Feng et al., 13 shows that microbubble stability increases with surfactant concentration due to increases in the viscosity of the solution, the viscoelasticity and mechanical strength of the interfacial film, and electrostatic repulsion. The effect of surfactant concentration is more pronounced at higher pH than at lower ph.
Pattle 14 characterized microbubbles prepared with lung extracts and found that the bubbles initially shrank but then maintained a constant size (12 µm). The microbubbles remained unbroken even after several washes with distilled water but disappeared in air-free water. This indicated that the bubbles were stabilized by a layer of solid, water-insoluble substance (later identified as PS) and freely permeable to air.
Now a day applications of biosurfactant-based microbubbles are mainly on ultrasound diagnosis and therapy and remediation or bio-remediation of contaminants. Ultrasound-induced microbubble destruction thus provides a promising therapeutic approach for targeted treatments.
In Ultrasound mediated drug delivery technology, ultrasound and microbubbles that are partially filled with cancer drugs. Microbubbles are to be injected into the patient’s bloodstream and carried to the site of a tumor. The arrival of the microbubbles at the tumor can be monitored with ultrasound imaging.
Upon arrival of the microbubbles in the tumor, they will then be ruptured with a focused ultrasound pulse to release the drugs. As the drugs are only released at the site of the tumor, the patient’s total body exposure to them could be limited, which for certain types of cancer could help to reduce the unpleasant side effects of chemotherapy.
Classification of Non-Viral Vehicles and Ultrasound Microbubbles 18:
TABLE 3: CLASSIFICATION OF NON-VIRAL VEHICLES AND ULTRASOUND MICROBUBBLES
|Non-viral vehicles||Inside||Shell||Mean size|
aLicensed for clinical use. bNo longer commercially available.

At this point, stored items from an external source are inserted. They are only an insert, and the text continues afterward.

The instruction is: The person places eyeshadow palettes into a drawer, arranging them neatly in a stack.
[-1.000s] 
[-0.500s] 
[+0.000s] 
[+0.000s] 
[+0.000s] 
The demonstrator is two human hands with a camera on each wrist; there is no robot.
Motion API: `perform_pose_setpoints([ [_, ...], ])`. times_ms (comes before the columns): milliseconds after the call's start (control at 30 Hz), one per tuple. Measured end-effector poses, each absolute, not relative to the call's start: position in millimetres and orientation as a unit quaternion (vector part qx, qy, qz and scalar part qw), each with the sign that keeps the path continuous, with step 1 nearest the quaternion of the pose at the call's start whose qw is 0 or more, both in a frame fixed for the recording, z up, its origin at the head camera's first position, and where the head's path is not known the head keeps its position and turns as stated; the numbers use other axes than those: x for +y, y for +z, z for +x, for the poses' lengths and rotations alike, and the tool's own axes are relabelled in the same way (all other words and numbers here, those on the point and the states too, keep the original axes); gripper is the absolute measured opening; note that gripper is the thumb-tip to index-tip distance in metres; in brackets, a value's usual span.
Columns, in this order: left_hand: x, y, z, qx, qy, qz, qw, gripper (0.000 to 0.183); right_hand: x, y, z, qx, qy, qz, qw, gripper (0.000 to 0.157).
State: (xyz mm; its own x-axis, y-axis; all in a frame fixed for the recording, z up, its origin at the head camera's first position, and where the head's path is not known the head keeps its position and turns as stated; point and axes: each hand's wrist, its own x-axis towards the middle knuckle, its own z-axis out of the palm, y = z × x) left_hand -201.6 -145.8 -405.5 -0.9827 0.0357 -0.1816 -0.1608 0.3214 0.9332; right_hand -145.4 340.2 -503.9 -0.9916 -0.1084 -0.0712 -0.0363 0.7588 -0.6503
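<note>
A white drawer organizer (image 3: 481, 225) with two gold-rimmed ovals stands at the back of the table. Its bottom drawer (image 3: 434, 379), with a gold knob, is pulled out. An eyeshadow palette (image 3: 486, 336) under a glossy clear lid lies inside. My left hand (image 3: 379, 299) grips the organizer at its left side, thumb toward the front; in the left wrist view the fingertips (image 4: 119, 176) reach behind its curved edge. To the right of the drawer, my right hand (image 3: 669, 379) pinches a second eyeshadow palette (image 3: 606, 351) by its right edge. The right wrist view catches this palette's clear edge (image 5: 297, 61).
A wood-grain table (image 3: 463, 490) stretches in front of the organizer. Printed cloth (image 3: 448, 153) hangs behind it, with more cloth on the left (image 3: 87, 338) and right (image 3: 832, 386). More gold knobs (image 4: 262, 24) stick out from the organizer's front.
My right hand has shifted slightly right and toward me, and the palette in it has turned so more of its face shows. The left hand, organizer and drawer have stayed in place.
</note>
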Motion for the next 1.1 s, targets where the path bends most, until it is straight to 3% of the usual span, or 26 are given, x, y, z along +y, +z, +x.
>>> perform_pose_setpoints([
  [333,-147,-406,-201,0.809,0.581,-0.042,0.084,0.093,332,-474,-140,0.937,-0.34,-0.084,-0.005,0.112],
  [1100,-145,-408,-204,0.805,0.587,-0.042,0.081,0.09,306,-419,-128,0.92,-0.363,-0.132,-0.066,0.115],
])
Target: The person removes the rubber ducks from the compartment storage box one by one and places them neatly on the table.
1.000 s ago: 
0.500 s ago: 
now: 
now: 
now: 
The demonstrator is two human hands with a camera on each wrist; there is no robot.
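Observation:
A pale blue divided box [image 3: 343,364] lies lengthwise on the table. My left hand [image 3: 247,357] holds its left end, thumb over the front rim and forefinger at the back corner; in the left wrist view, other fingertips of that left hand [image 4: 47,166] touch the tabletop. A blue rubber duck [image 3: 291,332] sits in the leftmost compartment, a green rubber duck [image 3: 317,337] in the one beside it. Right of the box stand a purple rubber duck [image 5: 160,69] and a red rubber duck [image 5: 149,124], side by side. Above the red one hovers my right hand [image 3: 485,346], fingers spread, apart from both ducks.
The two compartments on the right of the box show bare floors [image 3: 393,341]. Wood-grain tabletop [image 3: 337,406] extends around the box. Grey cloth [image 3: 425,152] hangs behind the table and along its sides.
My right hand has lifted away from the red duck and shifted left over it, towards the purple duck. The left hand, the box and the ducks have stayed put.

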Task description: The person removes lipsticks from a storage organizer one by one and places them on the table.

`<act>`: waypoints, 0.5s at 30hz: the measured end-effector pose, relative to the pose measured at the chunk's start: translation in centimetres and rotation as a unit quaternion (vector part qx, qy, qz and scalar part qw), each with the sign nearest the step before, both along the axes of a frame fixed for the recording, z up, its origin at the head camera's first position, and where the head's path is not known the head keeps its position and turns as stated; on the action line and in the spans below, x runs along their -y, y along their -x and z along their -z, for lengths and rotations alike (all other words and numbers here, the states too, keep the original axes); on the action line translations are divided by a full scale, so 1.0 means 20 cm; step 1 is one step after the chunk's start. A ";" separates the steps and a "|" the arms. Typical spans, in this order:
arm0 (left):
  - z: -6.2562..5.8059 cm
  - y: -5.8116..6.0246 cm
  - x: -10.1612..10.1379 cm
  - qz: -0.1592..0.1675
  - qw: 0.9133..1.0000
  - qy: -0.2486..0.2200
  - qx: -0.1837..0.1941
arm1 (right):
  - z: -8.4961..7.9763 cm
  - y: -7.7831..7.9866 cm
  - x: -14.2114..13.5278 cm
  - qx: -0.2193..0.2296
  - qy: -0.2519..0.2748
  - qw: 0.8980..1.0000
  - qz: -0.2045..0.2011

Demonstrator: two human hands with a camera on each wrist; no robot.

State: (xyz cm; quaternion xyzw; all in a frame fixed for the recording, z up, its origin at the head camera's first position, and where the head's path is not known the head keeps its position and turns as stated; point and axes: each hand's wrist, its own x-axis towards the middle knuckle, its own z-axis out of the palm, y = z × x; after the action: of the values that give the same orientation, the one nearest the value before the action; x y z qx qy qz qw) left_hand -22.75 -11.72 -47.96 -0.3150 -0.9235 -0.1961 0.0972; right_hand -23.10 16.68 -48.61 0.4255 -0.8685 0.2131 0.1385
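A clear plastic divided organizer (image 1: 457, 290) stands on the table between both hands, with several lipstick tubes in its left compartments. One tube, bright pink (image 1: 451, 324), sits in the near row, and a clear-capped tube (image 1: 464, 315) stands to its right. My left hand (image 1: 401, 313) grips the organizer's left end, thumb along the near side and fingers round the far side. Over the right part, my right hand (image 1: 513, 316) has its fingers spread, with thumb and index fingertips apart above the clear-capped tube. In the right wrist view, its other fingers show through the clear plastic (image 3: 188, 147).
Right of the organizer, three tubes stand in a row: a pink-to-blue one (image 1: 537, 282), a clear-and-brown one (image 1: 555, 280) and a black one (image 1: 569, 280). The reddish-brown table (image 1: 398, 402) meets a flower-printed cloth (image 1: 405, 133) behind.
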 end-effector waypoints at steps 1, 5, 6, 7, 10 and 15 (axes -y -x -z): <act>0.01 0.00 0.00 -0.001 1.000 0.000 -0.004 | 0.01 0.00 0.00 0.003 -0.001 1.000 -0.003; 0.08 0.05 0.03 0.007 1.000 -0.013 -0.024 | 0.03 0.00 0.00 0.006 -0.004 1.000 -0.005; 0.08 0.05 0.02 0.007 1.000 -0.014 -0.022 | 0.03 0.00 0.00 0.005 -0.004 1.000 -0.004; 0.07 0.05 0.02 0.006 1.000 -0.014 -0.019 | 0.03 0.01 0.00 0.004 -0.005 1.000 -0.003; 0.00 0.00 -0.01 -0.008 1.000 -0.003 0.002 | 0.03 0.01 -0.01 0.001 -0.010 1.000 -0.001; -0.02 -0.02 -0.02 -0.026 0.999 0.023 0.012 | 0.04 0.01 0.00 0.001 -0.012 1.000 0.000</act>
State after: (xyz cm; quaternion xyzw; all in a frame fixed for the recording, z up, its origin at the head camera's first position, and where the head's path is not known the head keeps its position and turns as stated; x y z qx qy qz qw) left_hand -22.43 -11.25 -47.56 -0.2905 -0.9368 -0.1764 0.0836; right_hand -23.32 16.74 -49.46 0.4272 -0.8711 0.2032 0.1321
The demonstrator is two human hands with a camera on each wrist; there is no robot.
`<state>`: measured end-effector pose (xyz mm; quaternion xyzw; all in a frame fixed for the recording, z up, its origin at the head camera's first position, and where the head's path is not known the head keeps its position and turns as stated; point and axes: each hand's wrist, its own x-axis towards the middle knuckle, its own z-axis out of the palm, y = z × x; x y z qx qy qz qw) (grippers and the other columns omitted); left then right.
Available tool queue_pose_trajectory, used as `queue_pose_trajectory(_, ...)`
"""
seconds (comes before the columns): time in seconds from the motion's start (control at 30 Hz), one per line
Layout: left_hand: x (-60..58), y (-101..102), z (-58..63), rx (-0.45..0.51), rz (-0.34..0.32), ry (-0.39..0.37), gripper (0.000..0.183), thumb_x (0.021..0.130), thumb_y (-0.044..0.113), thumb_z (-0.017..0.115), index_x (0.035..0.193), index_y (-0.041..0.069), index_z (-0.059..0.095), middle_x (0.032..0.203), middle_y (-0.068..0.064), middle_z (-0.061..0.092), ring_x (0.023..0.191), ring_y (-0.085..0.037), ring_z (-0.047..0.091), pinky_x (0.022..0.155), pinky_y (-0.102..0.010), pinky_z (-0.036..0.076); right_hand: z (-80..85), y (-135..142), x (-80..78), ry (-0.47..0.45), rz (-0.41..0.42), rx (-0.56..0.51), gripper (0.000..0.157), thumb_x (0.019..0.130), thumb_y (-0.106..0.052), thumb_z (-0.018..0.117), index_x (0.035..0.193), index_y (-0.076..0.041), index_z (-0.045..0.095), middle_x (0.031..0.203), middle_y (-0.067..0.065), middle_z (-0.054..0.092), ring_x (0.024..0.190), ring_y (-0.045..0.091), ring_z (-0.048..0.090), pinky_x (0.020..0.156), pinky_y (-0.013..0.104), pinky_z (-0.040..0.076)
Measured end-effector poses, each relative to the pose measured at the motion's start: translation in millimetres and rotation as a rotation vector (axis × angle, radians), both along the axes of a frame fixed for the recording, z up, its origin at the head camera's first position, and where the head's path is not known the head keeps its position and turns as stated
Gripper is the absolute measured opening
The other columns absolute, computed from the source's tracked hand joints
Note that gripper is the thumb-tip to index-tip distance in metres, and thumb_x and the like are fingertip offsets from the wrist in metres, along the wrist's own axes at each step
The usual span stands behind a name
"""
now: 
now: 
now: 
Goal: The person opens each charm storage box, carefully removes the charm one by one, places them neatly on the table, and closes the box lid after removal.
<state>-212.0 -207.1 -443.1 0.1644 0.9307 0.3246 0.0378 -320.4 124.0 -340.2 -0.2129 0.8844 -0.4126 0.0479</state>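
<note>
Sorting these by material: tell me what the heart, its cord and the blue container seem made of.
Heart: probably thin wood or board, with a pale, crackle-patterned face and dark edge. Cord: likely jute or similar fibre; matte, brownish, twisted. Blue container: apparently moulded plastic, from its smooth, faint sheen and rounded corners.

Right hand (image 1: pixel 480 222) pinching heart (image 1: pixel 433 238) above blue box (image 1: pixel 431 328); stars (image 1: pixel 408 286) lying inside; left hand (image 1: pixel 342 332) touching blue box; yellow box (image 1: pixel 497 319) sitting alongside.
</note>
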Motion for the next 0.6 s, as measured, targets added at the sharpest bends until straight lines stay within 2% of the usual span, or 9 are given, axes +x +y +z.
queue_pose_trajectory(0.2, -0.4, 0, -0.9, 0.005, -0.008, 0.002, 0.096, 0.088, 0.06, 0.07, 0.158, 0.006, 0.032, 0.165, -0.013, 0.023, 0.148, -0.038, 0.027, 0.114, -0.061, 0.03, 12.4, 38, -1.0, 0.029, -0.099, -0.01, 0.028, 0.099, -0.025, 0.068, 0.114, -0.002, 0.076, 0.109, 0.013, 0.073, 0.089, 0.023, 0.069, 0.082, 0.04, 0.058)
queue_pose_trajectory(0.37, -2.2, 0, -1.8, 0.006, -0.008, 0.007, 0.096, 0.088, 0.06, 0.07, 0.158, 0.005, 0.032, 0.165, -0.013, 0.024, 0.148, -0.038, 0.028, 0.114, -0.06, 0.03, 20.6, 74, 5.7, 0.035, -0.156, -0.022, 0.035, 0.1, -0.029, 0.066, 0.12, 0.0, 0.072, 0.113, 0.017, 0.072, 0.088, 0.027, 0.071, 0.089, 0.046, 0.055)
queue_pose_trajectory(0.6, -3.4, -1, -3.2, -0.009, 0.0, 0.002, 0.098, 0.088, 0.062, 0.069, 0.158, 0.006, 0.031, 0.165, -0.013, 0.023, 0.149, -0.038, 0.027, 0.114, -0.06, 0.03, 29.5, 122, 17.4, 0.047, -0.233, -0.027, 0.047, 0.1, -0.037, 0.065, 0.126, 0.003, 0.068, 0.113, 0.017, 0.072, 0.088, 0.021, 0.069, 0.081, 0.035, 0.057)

FIG. 2: INCORPORATION OF DRUG INTO MICROBUBBLES 2, 18
Application of Microbubbles:
- For Diagnosis 2, 5, 19: They are used as contrast agents because they are elastic and compressible &undergo compression and creating an acoustic impedance mismatch between biological tissues and fluids. These are used as diagnostic aids for:
- Organ Edge Delineation
- Blood Volume and Perfusion
- Also used to scan the tumors arising in the body.
- Used for imaging the gall bladder stone.
- Drug Delivery 2, 6, 18: Two factors consider during drug delivery are as follows:
1) Incorporation of drug into these Microbubbles
2) Drug release from these Microbubbles
For Incorporation of drug into Microbubbles methods which are used they are shown in fig. 2. Method A shows Drugs can also be attached to the shell of the microbubble. Method B shows if the microbubble is made up of multiple layers it can also be incorporated within the various layers of these Microbubbles. Method C shows Drug molecules can also be incorporated within the bubble membrane or shell material of the microbubble. Method D shows drug can also be attached to the microbubble surface via a ligand. Method E shows Drug molecules can be incorporated within the bubble.
In Drug release from Microbubbles, bursting or breakup of the microbubble on application of ultrasound occurs called cavitation. On cavitation the body fluids start creating acoustic cavitation. When microbubble oscillate gives raise small eddies therefore rise of micro streaming or micro jets resulting in increase in permeability of the cell membrane & facilitating drug transfer across the membrane.
Sometimes the Microbubbles may also be phagocytosed by the cell membrane resulting in drug release. There is an also another mechanism which shows that fusion of the phospholipid microbubble with the phospholipid bilayer of cell membrane resulting in delivery of the drug or genes directly into the cytoplasm of the cell membrane. This is the proposed mechanism for gene delivery.
- Gene Delivery 21: Microbubbles also used in gene delivery due to it contains following features;
- Microbubbles are metabolically inert
- When injected into the body they do not produce any immune response
- Also the gene encapsulated or attached to the microbubble is carried to its target without getting digested by the various enzymes.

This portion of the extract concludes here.